Source material ▸
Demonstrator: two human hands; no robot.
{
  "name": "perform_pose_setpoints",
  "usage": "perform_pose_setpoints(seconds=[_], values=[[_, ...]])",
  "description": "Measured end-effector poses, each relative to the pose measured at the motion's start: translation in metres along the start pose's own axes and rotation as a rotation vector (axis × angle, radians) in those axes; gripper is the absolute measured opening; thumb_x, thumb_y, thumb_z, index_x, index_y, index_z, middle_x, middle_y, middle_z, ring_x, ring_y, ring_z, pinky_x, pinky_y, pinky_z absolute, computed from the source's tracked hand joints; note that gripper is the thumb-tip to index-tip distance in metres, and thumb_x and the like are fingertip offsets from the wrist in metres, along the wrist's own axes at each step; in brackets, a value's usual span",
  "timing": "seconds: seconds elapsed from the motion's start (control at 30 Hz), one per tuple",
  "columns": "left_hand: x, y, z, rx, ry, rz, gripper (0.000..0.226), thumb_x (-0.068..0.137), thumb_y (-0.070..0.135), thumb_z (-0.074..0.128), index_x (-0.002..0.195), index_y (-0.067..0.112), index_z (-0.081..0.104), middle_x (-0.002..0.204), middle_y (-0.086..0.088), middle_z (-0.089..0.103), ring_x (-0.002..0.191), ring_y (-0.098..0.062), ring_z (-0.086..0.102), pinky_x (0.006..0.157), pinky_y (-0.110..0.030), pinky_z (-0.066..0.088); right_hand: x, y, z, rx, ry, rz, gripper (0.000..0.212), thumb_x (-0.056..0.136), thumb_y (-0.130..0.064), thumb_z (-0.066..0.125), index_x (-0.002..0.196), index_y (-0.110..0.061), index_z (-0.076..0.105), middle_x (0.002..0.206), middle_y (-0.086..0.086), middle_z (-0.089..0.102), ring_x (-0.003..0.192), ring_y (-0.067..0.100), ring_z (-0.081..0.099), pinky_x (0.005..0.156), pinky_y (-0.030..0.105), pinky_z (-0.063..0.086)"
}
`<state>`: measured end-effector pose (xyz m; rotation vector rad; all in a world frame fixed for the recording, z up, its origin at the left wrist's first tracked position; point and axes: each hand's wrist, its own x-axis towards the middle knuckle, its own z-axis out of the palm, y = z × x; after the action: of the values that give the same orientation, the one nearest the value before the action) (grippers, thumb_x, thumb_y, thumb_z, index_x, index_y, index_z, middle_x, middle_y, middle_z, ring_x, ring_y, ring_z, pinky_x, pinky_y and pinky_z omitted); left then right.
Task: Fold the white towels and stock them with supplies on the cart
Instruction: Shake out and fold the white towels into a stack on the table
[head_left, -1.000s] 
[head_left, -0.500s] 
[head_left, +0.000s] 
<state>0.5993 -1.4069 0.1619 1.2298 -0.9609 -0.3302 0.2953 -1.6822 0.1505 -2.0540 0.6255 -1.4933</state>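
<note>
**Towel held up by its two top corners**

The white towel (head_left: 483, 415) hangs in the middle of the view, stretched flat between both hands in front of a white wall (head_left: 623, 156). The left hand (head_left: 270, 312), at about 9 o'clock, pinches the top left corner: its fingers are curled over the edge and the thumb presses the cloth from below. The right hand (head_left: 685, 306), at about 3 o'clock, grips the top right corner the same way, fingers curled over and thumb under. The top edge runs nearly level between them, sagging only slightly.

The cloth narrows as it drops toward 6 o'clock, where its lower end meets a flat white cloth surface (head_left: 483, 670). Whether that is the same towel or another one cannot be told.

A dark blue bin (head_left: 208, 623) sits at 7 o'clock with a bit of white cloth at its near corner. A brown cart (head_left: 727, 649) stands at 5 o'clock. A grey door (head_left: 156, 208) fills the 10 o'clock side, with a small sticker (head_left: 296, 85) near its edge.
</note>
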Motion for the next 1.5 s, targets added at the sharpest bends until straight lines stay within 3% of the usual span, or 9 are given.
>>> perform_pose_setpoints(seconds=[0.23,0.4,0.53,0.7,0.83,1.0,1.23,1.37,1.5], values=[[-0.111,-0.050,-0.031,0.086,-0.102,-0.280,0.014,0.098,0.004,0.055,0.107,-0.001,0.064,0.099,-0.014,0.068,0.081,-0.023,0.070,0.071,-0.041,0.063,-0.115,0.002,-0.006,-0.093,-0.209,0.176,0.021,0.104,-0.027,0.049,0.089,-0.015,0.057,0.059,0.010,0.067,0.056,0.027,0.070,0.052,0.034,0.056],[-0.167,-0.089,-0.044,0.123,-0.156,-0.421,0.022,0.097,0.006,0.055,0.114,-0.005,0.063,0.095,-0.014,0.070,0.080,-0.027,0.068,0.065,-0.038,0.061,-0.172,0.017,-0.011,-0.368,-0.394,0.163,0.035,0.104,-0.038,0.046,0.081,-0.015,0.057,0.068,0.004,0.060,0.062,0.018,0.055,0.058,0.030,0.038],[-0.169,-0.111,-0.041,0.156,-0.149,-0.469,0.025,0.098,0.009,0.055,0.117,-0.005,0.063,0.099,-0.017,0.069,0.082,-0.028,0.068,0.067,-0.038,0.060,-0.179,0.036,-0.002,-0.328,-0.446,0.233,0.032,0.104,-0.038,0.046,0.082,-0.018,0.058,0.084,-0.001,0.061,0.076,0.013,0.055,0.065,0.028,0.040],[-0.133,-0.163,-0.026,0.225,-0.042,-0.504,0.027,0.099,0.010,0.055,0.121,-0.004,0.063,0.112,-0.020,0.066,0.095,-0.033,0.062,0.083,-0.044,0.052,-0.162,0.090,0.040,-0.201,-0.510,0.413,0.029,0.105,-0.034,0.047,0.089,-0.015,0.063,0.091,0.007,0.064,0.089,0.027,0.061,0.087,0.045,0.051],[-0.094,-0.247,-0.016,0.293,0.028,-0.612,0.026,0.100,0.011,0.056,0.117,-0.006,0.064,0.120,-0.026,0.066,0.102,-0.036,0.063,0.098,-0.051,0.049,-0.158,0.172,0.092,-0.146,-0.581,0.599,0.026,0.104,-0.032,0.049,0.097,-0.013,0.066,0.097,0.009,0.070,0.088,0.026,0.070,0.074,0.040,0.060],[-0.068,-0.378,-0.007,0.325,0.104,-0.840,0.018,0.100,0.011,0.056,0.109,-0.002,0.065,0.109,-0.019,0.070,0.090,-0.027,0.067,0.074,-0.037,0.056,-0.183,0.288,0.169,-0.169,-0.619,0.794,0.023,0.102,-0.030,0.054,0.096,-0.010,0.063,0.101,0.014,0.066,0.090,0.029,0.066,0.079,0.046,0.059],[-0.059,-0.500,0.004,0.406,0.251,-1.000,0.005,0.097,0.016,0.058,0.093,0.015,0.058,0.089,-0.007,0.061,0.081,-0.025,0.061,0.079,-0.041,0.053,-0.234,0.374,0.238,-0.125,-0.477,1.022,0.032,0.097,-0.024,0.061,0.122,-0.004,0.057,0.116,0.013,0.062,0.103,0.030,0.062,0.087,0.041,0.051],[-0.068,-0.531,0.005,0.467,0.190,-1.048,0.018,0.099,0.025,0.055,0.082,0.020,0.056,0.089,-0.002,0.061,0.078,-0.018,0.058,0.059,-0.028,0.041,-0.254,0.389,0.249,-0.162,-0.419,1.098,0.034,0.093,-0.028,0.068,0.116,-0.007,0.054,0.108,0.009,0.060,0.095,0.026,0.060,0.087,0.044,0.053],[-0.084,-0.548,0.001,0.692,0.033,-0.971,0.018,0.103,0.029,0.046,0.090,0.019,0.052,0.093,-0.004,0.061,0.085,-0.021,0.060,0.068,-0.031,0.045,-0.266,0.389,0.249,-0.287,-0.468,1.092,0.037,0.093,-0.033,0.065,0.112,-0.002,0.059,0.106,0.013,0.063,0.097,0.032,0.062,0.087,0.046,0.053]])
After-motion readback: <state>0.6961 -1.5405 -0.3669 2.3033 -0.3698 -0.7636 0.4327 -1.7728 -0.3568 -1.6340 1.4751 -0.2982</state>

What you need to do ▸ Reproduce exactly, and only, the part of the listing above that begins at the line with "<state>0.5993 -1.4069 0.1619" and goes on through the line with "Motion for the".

Answer to the problem ▸
<state>0.5993 -1.4069 0.1619 1.2298 -0.9609 -0.3302 0.2953 -1.6822 0.1505 -2.0540 0.6255 -1.4933</state>
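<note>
**Towel held up by its two top corners**

The white towel (head_left: 483, 415) hangs in the middle of the view, stretched flat between both hands in front of a white wall (head_left: 623, 156). The left hand (head_left: 270, 312), at about 9 o'clock, pinches the top left corner: its fingers are curled over the edge and the thumb presses the cloth from below. The right hand (head_left: 685, 306), at about 3 o'clock, grips the top right corner the same way, fingers curled over and thumb under. The top edge runs nearly level between them, sagging only slightly.

The cloth narrows as it drops toward 6 o'clock, where its lower end meets a flat white cloth surface (head_left: 483, 670). Whether that is the same towel or another one cannot be told.

A dark blue bin (head_left: 208, 623) sits at 7 o'clock with a bit of white cloth at its near corner. A brown cart (head_left: 727, 649) stands at 5 o'clock. A grey door (head_left: 156, 208) fills the 10 o'clock side, with a small sticker (head_left: 296, 85) near its edge.
</note>
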Motion for the next 1.5 s, targets added at the sharpest bends until straight lines stay within 3% of the usual span, or 9 are given.

What the answer needed to say has been said.